1. Immigration reform: I would introduce appropriations riders to abolish ICE and immigrant detention and fold immigration enforcement back into the same agency as immigration services, the way it was under INS before 2003.

Separating enforcement from services created an agency with no institutional brake, whose budget has ballooned to $29 billion while the asylum backlog has grown to over 3.3 million cases. I would redirect funding from detention (which costs taxpayers over $100 per detainee per night to warehouse people) toward actually processing cases. A functioning system is better border security than a punitive one.

2. Climate and environment: I would fight to restore the IRA’s clean energy incentives that the OBBBA killed: the 30% solar credit, EV incentives, and efficiency rebates that created over 300,000 jobs and $115 billion in investment before being gutted. Our district has experienced the consequences of environmental negligence firsthand: the 2015 Porter Ranch gas leak, ongoing contamination from the Santa Susana Field Laboratory, and the 2025 wildfires that destroyed thousands of homes while FEMA covered just 7% of damage costs. I would update the Green New Deal to address AI and crypto’s exploding energy demand: Data centers consumed 4.4% of U.S. electricity in 2023, projected to triple by 2028.

3. Medicare for All. The OBBBA cut Medicaid for millions while the top 10% of earners saw incomes rise 2.7%. I would co-sponsor Medicare for All legislation and fight to repeal the OBBBA’s healthcare cuts immediately through standalone legislation.

Speaking of voter ID, the president has implored Congress to approve legislation that would require people to show proof of citizenship in order to vote. What role do you believe the federal government plays in telling states how to conduct their own elections, as dictated by the U.S. Constitution? (Please answer in 250 words or less.)

Article 1, Section 4 of the U.S. Constitution gives Congress the authority to define or change regulations for federal elections. Verification of voter identity and citizenship is essential to election integrity, but the SAVE Act is unconstitutional. Instead of addressing non-citizen voting – fewer than 70 cases over 40 years by the Heritage Foundation’s own database – the SAVE Act would make it much harder for an estimated 21 million Americans to vote, preferentially suppressing the votes of women, the elderly, and minorities, thus violating the 14th and 19th amendments.

The SAVE Act would force U.S. citizens to pay money and spend time attempting to obtain new documents to prove a link with their birth certificate, if they were even permitted to be born in a hospital. This is a poll tax, violating the 24th Amendment.
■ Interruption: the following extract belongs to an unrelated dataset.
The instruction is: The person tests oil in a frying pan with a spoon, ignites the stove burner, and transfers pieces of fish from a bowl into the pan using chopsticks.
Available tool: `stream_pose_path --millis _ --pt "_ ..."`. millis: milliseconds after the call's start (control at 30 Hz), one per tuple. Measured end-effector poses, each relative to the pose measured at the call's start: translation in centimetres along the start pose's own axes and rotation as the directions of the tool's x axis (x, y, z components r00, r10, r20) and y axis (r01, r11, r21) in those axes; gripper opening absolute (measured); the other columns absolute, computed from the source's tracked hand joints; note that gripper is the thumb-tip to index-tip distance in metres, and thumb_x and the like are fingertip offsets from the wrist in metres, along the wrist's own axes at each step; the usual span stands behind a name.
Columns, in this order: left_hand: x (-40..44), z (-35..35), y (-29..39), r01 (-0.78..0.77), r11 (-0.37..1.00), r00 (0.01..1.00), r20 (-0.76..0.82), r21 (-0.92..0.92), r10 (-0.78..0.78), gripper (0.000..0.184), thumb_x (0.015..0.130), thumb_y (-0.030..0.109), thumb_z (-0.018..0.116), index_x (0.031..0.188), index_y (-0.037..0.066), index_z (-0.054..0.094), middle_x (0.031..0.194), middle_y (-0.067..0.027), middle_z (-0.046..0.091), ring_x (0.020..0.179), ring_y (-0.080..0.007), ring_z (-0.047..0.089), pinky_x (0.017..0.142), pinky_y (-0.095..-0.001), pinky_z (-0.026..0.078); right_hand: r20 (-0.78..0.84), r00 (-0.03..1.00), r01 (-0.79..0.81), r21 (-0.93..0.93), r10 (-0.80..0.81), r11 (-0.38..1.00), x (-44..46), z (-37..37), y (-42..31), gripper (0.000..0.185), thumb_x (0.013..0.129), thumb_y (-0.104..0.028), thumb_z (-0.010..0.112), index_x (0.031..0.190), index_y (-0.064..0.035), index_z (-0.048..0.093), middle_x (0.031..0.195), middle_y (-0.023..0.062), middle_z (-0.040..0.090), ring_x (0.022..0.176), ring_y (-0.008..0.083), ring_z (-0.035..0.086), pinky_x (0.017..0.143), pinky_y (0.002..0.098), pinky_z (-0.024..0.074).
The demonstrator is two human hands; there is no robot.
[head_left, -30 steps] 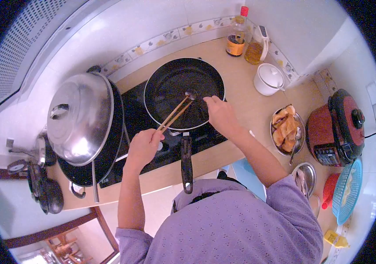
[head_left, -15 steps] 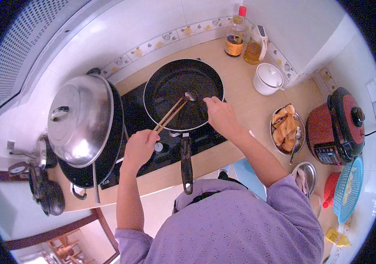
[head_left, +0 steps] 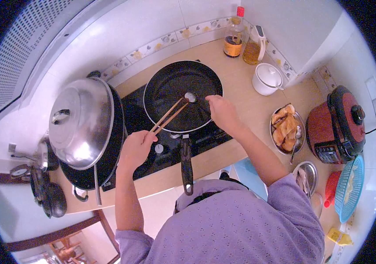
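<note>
Left hand (head_left: 136, 150): closed around the chopsticks (head_left: 172, 118)
Chopsticks: reaching up and right from that hand, tips beside a small shiny piece (head_left: 190, 97) (contact unclear)
Right hand (head_left: 224, 115): fingers pinched narrow at the pan's right rim; any grip, cannot tell
Frying pan (head_left: 163, 88): beneath the chopsticks' tips, between the hands

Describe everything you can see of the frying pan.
The frying pan is round and shallow, dark inside with a pale rim, upright on the black cooktop. Its long black handle points toward the person, with a hole at the end. Chopsticks in the left hand reach over the rim to a small shiny piece; the right hand is at the right edge. Whether either touches the pan is unclear.
</note>
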State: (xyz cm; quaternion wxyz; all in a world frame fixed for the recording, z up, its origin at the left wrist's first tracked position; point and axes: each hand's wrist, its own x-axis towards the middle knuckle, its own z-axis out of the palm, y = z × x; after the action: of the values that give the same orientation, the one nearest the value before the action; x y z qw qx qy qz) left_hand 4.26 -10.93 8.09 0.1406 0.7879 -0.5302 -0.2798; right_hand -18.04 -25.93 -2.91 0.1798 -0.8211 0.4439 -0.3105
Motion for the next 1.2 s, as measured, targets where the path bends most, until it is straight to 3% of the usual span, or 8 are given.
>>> stream_pose_path --millis 300,400,467,767,800,867,1067,1200 --pt "0.5 0.9 -1.2 -0.038 0.999 0.996 -0.076 0.028 0.04 0.033 0.087 0.026 0.045 0.082 0.0 0.065 0.074 -0.0189 0.062 0.074 -0.0342 0.061 0.068 -0.0402 0.046 0.036 0.999 0.009 -0.042 -0.008 0.999 -0.2 -0.7 -0.9 0.02 0.083 -0.004 0.049 0.098 0.0012 0.06 0.095 0.0209 0.062 0.081 0.0367 0.06 0.071 0.0442 0.0486" --pt "0.8 1.5 -1.3 0.011 1.0 0.996 -0.088 0.02 -0.009 0.034 0.087 0.026 0.044 0.081 0.0 0.065 0.074 -0.019 0.062 0.074 -0.0346 0.061 0.068 -0.0406 0.046 0.025 1.0 0.016 -0.024 -0.015 1.0 -0.3 -0.8 -0.9 0.02 0.082 -0.004 0.049 0.098 0.0014 0.06 0.095 0.0209 0.062 0.081 0.0368 0.06 0.071 0.0445 0.0485" --pt "1.4 2.5 -2.6 -0.111 0.994 0.985 -0.132 0.01 0.111 0.037 0.089 0.033 0.046 0.081 0.001 0.064 0.056 -0.0068 0.051 0.046 -0.0165 0.052 0.044 -0.0296 0.045 0.04 0.999 -0.008 -0.035 0.009 0.999 -0.3 -0.9 -1.0 0.02 0.082 -0.004 0.049 0.098 0.0013 0.061 0.095 0.0207 0.062 0.081 0.0369 0.06 0.072 0.0444 0.0484" --pt "1.2 2.2 -1.2 -0.144 0.99 0.981 -0.135 0.0 0.142 0.037 0.091 0.031 0.045 0.084 0.0 0.063 0.055 -0.0055 0.05 0.047 -0.0148 0.052 0.043 -0.0281 0.045 0.05 0.997 -0.065 0.03 0.063 0.997 -0.3 -0.5 -0.2 0.02 0.086 -0.009 0.049 0.099 -0.0002 0.061 0.097 0.0198 0.062 0.088 0.0353 0.06 0.077 0.042 0.048" --pt "1.0 1.9 -0.9 -0.144 0.99 0.981 -0.135 0.001 0.142 0.037 0.091 0.031 0.045 0.084 0.0 0.063 0.055 -0.0055 0.05 0.047 -0.0148 0.052 0.043 -0.0281 0.045 0.051 0.997 -0.065 0.03 0.064 0.997 -0.3 -0.4 -0.1 0.02 0.086 -0.009 0.049 0.099 -0.0002 0.061 0.097 0.0198 0.062 0.088 0.0353 0.06 0.077 0.042 0.048" --pt "0.6 1.4 -0.1 -0.033 0.999 0.99 -0.137 0.004 0.033 0.034 0.089 0.027 0.044 0.083 0.001 0.065 0.071 -0.0186 0.061 0.071 -0.0343 0.06 0.067 -0.0409 0.045 0.036 0.993 -0.113 0.131 0.11 0.985 -0.2 -0.4 0.1 0.021 0.088 -0.011 0.047 0.1 -0.0011 0.061 0.096 0.0187 0.063 0.089 0.0347 0.06 0.077 0.0404 0.0479" --pt "-0.1 0.8 -0.8 -0.069 0.998 0.972 -0.227 -0.013 0.064 0.032 0.09 0.025 0.045 0.086 0.001 0.065 0.068 -0.0177 0.06 0.067 -0.0316 0.06 0.063 -0.0385 0.044 0.059 0.977 -0.215 0.274 0.207 0.937 0.4 -1.9 0.2 0.023 0.089 -0.013 0.046 0.102 -0.002 0.061 0.094 0.0174 0.064 0.088 0.0322 0.061 0.077 0.0374 0.0472" --pt "-0.7 0.5 -0.2 -0.014 1.0 0.981 -0.194 -0.025 0.009 0.031 0.09 0.025 0.045 0.086 0.001 0.065 0.067 -0.0175 0.06 0.065 -0.0303 0.06 0.061 -0.0372 0.044 -0.012 0.989 -0.135 0.282 0.144 0.95 0.5 -3.1 -0.3 0.024 0.089 -0.014 0.044 0.098 -0.0003 0.062 0.093 0.0193 0.063 0.087 0.036 0.06 0.078 0.0414 0.0473"
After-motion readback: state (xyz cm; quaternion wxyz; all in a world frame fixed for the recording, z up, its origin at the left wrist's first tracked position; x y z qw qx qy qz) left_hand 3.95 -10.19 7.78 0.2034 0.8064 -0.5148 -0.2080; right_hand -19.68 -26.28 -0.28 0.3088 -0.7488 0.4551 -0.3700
In an election year, this would change the rules in the middle of the game. I am therefore against the SAVE Act and believe that the onus of voter citizenship verification should be on the federal government, rather than the voter. The Social Security Administration and the Department of Homeland Security already know who is a citizen. The federal government should work for the people, not engage in voter suppression.

What, in your opinion, should the federal government focus on when it comes to immigration policy? For example, do you place a priority on border security, visas for high-skilled workers, refuge for asylum seekers, etc., and why? (Please answer in 250 words or less.)

The overriding narrative of immigration is that it is a border security problem, but the actual bottleneck is what happens after people arrive. The asylum case backlog, as of February 2026, is over 3 million cases, and rather than designating additional funding to USCIS to address it, the OBBBA instead created an annualized $29 billion ICE budget. We are a country of safe refuge, due process, and civil rights laws. Neither the laws nor our goals are being fulfilled.

I am the daughter of immigrants and the only candidate in this race to have paroled an asylum seeker from months of inhumane ICE detention in 2019. I saw the perversion of taxpayer dollars spent to imprison him (at estimated costs of over $100 a night), to hinder him from contacting his family and advancing his asylum case, and to violate his human rights. The federal government made him dependent on community members by refusing to let him work. He later won his asylum case.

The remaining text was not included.